# What is the relationship between the residue field and the quotient field of a local ring?

Let $$(R,m)$$ be a local commutative integral domain. Are the residue field $$k= R/m$$ and the quotient field of $$R$$ are the same? I would think they are since $$m$$ is the only maximal ideal.

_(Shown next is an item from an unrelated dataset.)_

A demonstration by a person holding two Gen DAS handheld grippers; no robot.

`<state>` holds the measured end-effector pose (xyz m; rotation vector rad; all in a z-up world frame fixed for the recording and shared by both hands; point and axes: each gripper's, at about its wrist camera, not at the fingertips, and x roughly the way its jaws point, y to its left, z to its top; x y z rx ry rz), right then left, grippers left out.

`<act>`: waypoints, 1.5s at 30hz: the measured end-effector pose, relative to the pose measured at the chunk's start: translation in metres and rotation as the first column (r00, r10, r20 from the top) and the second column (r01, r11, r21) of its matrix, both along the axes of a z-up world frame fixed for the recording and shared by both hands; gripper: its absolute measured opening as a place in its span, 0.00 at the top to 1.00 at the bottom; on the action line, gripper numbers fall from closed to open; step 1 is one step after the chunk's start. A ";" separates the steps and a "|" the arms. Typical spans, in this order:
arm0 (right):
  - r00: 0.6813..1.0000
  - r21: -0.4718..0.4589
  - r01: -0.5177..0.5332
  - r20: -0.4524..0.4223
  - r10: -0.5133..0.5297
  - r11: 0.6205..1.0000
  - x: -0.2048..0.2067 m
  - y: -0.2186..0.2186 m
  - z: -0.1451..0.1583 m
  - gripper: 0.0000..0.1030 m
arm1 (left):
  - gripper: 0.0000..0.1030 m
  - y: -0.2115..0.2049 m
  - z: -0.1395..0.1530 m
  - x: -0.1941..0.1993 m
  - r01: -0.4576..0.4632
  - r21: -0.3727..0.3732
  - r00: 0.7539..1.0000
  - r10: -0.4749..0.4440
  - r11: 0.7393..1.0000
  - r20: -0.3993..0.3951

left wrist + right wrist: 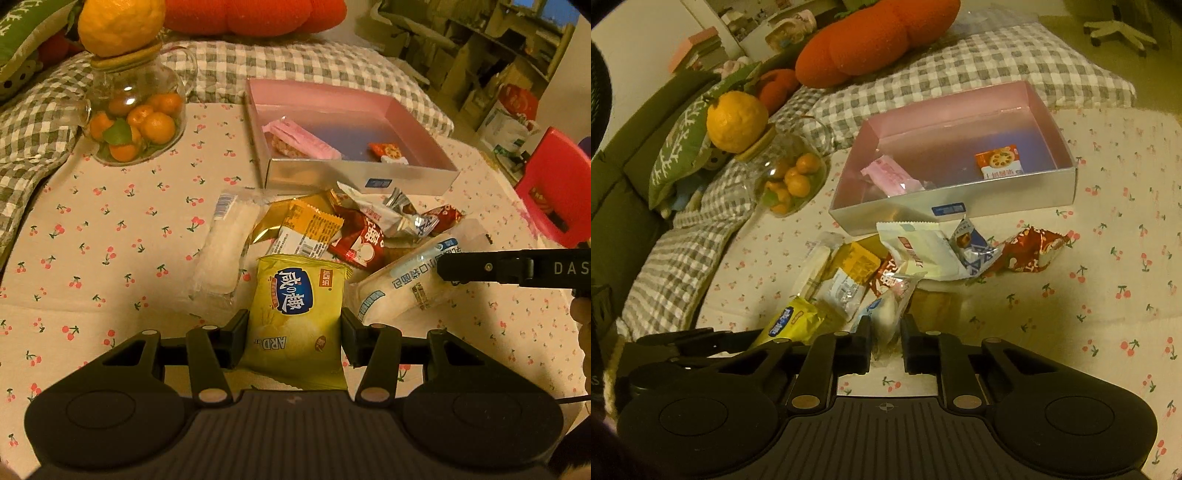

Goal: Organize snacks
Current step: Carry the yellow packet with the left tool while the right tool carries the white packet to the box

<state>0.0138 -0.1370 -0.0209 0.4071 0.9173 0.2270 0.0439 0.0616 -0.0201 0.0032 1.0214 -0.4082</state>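
My left gripper point(294, 334) is shut on a yellow-green cracker packet point(297, 314), which also shows in the right wrist view point(792, 319). My right gripper point(885, 345) is shut on the end of a long white bread packet point(891, 314); that packet point(402, 282) lies right of the yellow one, with the right gripper point(443, 267) over it. A pile of snacks point(354, 225) lies in front of a silver box with a pink inside point(362, 177). The box point(960, 199) holds a pink packet point(892, 177) and a small orange packet point(999, 162).
A glass jar of small oranges point(136, 122) with a large orange on its lid stands at the back left. A clear-wrapped white snack point(225, 251) lies left of the pile. A checked blanket point(295, 62) and red cushion point(879, 37) lie behind. A red chair point(557, 195) stands at right.
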 end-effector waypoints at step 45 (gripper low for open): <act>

What if $$R$$ is not an integral domain?

Consider a commutative local ring $$(R, \mathfrak m).$$ By definition, the residue field of $$R$$ is given by $$k = R / \mathfrak m.$$ On the other hand, the total ring of fractions $$Q(R)$$ is given by $$Q(R) = S^{-1} R = \biggl\{\frac r s \,\bigg|\, r \in R, \, s \in S, \text{ and } \frac r s = \frac{r'}{s'} \text{ iff } \exists \, s'' \in S \text{ s.t. } s''(s'r - r's) = 0 \},$$ where we have that $$S = R - \{r \in R \,|\, rs = 0 \text{ for some nonzero } s \in R \}.$$ Observe that $$S$$ is the multiplicatively closed set that consists of the elements of $$R$$ that are neither zero divisors nor $$0.$$

Purely in terms of their definitions, these two rings are not the same as sets: the residue field consists of equivalence classes of elements modulo the unique maximal ideal $$\mathfrak m,$$ and the total ring of fractions $$Q(R)$$ consists of fractions of elements in $$R$$ whose denominator is neither a zero divisor nor $$0.$$ But there are more properties that distinguish these two rings in general.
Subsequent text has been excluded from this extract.